By Helen Quinn Pasin
On election day Nov. 3, 2020, Oak Parkers had to decide how to vote on the local referendum: “Shall any capital expenditure of $5 million or more by any local taxing body within Oak Park be subject to a binding referendum for approval or rejection by voters?”
This referendum would give voters the power to veto any spending project over $5 million. It was brought to the ballot by citizen Kevin Peppard and then approved by other registered voters. When initiatives are brought to the ballot in the fashion, they are non-binding, despite the use of the word binding in the clause.
Regardless of how Oak Parkers decided to vote on this, many referenced the 2016 referendum to build an Olympic size pool at OPRF High School (D200), which turned into a highly divisive controversy and ultimately failed. One of these voters declined to share how she is voting on the current referendum due to the divisiveness surrounding the pool. The voter, who declined to give her name mentioned that neighbors were still angry knowing how she voted on the pool.
College student Graham Weiglos, 20, voted no on this year’s referendum because it also reminded him of the District 200 pool referendum. “The intricacies of the democratic process got in the way of a well-formulated and much-needed improvement to OPRF. I think if the village had to undergo that process every time it wanted to improve the community, nothing would ever get done,” said Weiglos, who was a student at OPRF during the controversy over the pool. “While our board members may not always make the right decisions, we elected them for a reason and we need to let them do their work.”
Retired Oak Parker Tom MacMillan, 61, thinks the referendum is important for the people of Oak Park to have a say in the village’s spending because despite the 2016 pool referendum failing, there are still efforts in Oak Park to build the pool. “District 200 is ignoring a referendum vote entirely with their project to build the pool. It is like the people in charge could care less about the actual citizens,” said MacMillan.

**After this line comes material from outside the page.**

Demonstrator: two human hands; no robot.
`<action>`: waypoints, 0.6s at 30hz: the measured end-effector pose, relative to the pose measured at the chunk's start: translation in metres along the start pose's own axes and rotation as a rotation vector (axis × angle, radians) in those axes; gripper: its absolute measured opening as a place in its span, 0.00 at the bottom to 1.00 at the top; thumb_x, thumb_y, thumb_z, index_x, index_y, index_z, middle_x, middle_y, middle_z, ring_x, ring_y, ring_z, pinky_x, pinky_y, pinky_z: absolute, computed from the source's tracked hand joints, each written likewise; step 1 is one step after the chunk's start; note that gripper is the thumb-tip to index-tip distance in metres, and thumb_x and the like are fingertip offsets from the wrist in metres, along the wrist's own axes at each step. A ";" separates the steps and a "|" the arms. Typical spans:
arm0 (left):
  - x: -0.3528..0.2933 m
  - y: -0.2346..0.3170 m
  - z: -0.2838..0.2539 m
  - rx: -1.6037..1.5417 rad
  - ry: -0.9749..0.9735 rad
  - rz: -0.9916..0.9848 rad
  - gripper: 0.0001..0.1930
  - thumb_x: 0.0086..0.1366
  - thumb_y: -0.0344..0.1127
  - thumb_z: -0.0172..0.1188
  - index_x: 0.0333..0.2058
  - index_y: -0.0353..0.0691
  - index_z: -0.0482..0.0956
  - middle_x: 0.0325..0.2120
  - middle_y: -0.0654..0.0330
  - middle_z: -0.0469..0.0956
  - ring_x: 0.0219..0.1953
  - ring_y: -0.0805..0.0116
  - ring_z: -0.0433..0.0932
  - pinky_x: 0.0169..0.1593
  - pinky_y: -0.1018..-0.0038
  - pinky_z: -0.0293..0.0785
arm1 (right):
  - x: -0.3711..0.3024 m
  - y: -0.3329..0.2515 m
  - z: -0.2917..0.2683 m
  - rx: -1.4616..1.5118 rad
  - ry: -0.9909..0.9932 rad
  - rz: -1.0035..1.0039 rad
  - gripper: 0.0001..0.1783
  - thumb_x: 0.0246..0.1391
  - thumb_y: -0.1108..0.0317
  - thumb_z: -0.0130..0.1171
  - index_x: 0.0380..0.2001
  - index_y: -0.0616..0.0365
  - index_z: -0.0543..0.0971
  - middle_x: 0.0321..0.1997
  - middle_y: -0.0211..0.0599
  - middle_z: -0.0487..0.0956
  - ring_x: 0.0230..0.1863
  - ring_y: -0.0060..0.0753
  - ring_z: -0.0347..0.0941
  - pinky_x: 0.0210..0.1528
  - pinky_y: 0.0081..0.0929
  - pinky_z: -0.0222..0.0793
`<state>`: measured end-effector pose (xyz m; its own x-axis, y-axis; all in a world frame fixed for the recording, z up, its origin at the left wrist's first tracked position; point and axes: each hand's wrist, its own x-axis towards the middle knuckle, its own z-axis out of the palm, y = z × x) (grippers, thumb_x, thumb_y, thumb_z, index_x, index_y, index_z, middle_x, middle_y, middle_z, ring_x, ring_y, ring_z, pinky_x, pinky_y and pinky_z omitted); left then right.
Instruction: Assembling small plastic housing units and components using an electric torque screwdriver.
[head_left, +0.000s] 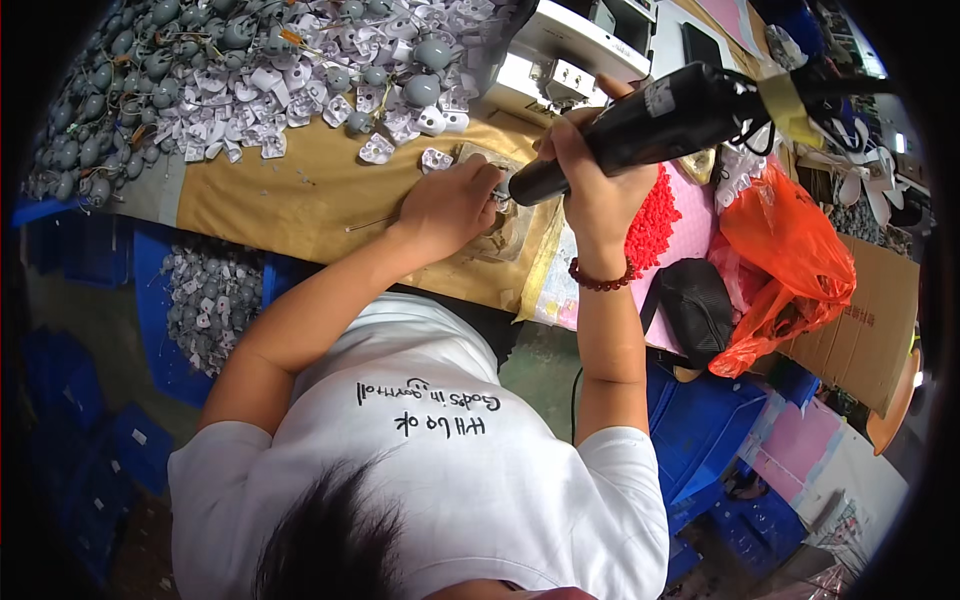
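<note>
My right hand [600,195] wraps round a thick black electric screwdriver [650,118], tilted with its narrow end down to the left. That end sits close to the fingers of my left hand [448,205], which are pinched together over a worn block [505,235] on the tan bench cover [290,215]. A small greyish part shows at the left fingertips, mostly hidden by them and by the tool. Just beyond the left hand lies a loose white plastic piece [436,160]; another white piece [376,149] rests farther left.
White plastic parts [290,85] and grey rounded parts with wires [100,80] heap across the far left. Small red pieces [655,222] lie right, near a black pouch [698,310] and an orange-red plastic bag [790,240]. A white machine [560,60] stands behind. Below left, a blue bin [150,300] holds parts.
</note>
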<state>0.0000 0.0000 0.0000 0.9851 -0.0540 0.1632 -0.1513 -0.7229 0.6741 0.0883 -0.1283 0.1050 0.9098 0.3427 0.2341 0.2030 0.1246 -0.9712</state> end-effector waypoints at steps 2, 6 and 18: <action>0.001 0.000 -0.002 -0.020 0.023 0.018 0.17 0.56 0.34 0.63 0.44 0.40 0.74 0.37 0.54 0.75 0.34 0.50 0.79 0.36 0.56 0.76 | -0.005 0.004 0.002 0.027 0.021 -0.028 0.33 0.51 0.87 0.59 0.60 0.69 0.61 0.30 0.41 0.79 0.28 0.32 0.78 0.36 0.29 0.77; 0.001 0.004 0.003 -0.049 0.063 0.037 0.17 0.55 0.33 0.63 0.44 0.39 0.73 0.36 0.53 0.75 0.33 0.49 0.79 0.34 0.57 0.75 | -0.010 0.007 -0.005 -0.056 -0.019 -0.102 0.32 0.49 0.87 0.61 0.58 0.69 0.63 0.29 0.37 0.79 0.28 0.27 0.77 0.35 0.26 0.75; 0.001 -0.002 -0.001 -0.070 0.105 0.143 0.18 0.53 0.28 0.63 0.42 0.43 0.68 0.34 0.53 0.72 0.31 0.47 0.78 0.31 0.54 0.74 | -0.042 0.035 -0.010 -0.152 -0.184 -0.237 0.22 0.51 0.88 0.57 0.46 0.59 0.66 0.32 0.38 0.74 0.32 0.30 0.75 0.37 0.30 0.76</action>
<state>0.0010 0.0021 -0.0006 0.9398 -0.0779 0.3326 -0.2979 -0.6634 0.6864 0.0610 -0.1472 0.0613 0.7531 0.4850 0.4445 0.4651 0.0853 -0.8811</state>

Although some who referenced the pool voted yes and some voted no on the current referendum, it’s clear that Oak Parkers are still troubled by the 2016 pool referendum and view it as a failure.
Voters who did not mention the District 200 pool referendum also seemed to be split between a yes or no vote on the current referendum. Wendy Owen, 52, a local mom, said, “I voted yes in an effort to provide accountability over elected officials and voter consensus over major capital projects.”
Robert Francis, 51, a local businessman, voted no. “We elect representatives to make the call. That why this is a republic,” Francis said. “If we don’t like their calls we elect other representatives.”